All lines holding the string "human" should be copied from the data below.

--- Input Enclosed Below ---

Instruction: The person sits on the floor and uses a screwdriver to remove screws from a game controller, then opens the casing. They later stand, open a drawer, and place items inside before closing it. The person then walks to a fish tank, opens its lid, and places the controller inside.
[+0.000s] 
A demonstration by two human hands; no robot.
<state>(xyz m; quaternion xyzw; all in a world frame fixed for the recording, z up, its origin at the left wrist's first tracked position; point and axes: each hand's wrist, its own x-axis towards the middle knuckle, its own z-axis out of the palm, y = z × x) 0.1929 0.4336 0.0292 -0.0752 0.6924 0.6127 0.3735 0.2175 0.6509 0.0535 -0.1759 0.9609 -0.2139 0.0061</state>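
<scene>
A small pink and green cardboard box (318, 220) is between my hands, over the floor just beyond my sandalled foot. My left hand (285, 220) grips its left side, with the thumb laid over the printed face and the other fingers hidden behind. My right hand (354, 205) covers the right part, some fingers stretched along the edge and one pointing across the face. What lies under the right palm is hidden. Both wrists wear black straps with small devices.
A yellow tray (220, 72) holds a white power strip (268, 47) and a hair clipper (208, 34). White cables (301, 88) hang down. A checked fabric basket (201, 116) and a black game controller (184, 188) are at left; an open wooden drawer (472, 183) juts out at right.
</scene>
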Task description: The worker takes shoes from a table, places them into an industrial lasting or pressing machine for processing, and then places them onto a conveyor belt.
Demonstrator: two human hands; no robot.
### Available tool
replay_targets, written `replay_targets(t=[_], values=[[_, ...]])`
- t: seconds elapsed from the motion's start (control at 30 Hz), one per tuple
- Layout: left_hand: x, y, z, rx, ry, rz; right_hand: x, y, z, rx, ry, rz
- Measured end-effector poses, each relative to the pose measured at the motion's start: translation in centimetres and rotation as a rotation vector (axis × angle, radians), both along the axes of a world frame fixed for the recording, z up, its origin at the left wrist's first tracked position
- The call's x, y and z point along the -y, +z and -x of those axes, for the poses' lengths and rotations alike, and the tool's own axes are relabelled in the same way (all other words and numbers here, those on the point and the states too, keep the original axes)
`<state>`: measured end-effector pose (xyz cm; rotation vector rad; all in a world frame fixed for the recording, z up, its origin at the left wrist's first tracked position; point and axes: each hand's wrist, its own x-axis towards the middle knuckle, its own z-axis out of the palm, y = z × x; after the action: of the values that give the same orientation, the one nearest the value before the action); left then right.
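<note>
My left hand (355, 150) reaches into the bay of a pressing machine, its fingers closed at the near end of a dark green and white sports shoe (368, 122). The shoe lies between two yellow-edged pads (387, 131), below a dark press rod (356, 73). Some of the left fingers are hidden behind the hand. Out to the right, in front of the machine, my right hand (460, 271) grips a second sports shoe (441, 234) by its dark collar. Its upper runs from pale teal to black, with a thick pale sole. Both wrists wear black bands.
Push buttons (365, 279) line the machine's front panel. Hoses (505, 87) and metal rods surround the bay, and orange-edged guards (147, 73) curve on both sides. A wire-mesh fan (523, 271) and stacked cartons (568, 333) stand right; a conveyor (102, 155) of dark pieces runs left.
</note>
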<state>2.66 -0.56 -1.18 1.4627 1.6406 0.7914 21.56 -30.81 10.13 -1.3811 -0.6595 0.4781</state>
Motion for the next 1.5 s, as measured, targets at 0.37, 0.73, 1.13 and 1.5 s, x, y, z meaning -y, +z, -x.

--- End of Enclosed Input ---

Response box –
A demonstration by two human hands; no robot.
Demonstrator: two human hands; no robot.

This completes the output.